Finding a Reset Button

I’m writing a book on finding a Pause button right now, and the research I am doing is fascinating. It’s definitely worthwhile to know how and when to hit “pause” in our lives. But what about actually starting over? What if we are in need of a reset button instead – then what?

I think finding a reset button usually comes after some sort of pause. In the pause we have a realization that things aren’t heading in the best direction. We also realize that the awareness of this fact isn’t enough to change directions. We actually need to stop, get off, and start over. We need a reset. But what does that look like?

Very few of us have the luxury of being able to truly stop everything we’re doing and run off somewhere to “find ourselves.” For those that do have that luxury – it’s usually self-created out of necessity. A necessity so compelling and great that I’m not sure many of us would actually want the ‘problem’ that prompted the running off to begin with. So, the rest of us find a smaller reset where we can. For this purpose, let’s call it a re-charge. Sometimes it’s in a daily walk, sometimes in a bubble bath. Sometimes we find our re-charge button in conversations with friends or family. And sometimes, we find it in a good book. All of these are excellent re-charge buttons. They serve a purpose of slowing us down and allowing us room to breathe, reflect and make different choices. They are usually deliberate in action (i.e. I am going to take a bubble bath), and they usually involve an element of planning. Now, what happens if we find a reset button we weren’t actively searching for or making deliberate decisions about? Then what?

This happened to me recently. I found a reset button that was dormant, hidden, and denied for a very long time. I think I found it easier to live not knowing it was there, than it would have been had I known all along how important it was in my life. How important it was to my inner happiness and peace. And then, while walking over cobblestones in a foreign land, I tripped and hit “reset.” Quite literally, I fell into my reset button, unknowingly and serendipitously. And the process began.

The reboot was initially slow in coming. I knew I felt something stirring in my soul. I knew the feeling was familiar, but distant. I knew I had been here before. I had questions, fears, concerns and worries – but tempering all of that, I had abundant joy and dancing in my heart. I felt pure bliss. And I never want to be without that feeling again.

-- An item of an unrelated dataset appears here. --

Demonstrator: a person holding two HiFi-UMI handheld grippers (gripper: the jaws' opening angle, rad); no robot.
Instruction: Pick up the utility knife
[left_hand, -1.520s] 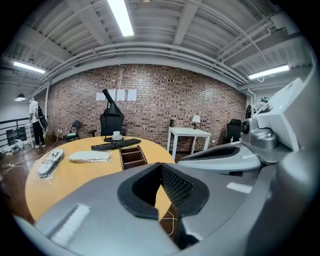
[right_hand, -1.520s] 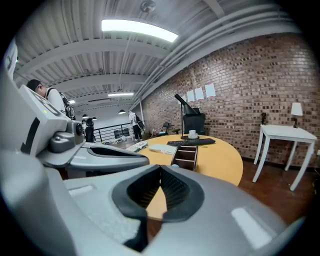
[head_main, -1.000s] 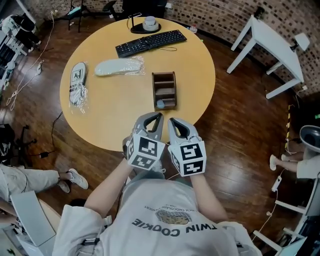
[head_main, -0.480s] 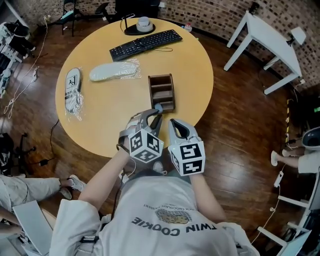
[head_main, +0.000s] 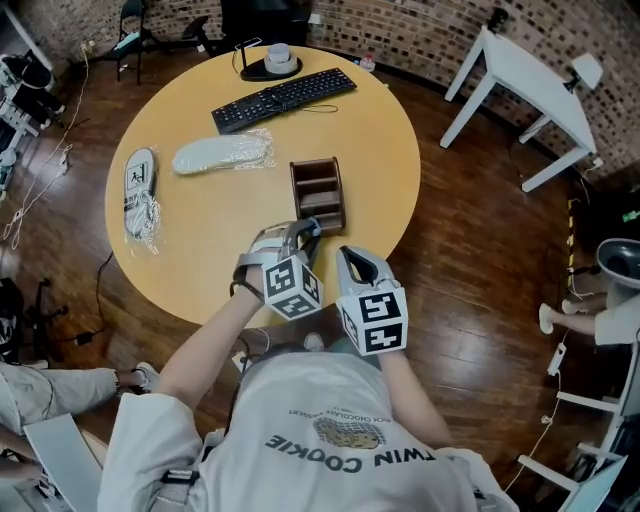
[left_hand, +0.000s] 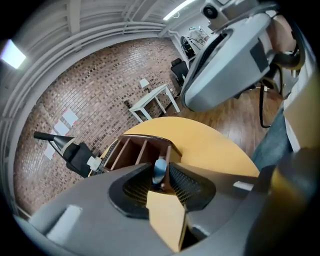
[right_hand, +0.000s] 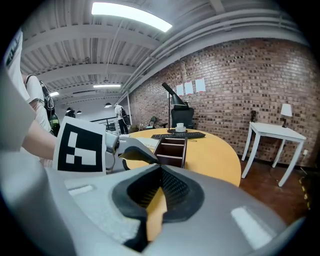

On this path of mine, I have certainly found inner peace and joy. I know what it is to be grounded and flowing in tune with the Universe around me. But I had forgotten this last piece. I forgot what it felt like to be truly alive, present and experiencing the world around me from a human visceral perspective. I was truly in touch with my inner Divinity prior to this, and I thought that was enough. In fact, I was convinced it was more than enough, and I was prepared to live the rest of my life quite contentedly in that knowing. But the Universe had other things in store for me. They wanted to give me more joy, more love and more laughter. And being the stubborn mule I sometimes am, I didn’t allow them to show me these last few pieces of the puzzle. Instead, I plodded along, quite content in my path, and ignorant that there was still more. And then it happened.

I fell into a marble womb and allowed my body to be cared for by another human being – another soul. And I came alive. All of my physical senses were stimulated that evening. Sight, sound, touch, smell and taste. They were all experiencing something new. And when I emerged from this ritual – it truly was like being re-born. But this time, I was born with the knowledge of who I truly am, without forgetting it. I found a reset button.

Without searching for it, I stumbled into a new life. It’s a life where everything has a pulse, a scent, and a sound. It’s vibrant, alive, breathing and radiating into my very soul. It’s the essence of who I am, where I’ve come from, and everything in between. It’s the sum total of all my experiences, knowledge and emotions. And it’s simply, me.

So – whether you’re searching for a pause or a reset button, I invite you to take a few steps on uneven ground, and see what you stumble upon. Perhaps you’ll find something you’ve always known, or perhaps you’ll find something more. Either way, the walk is worth the trip.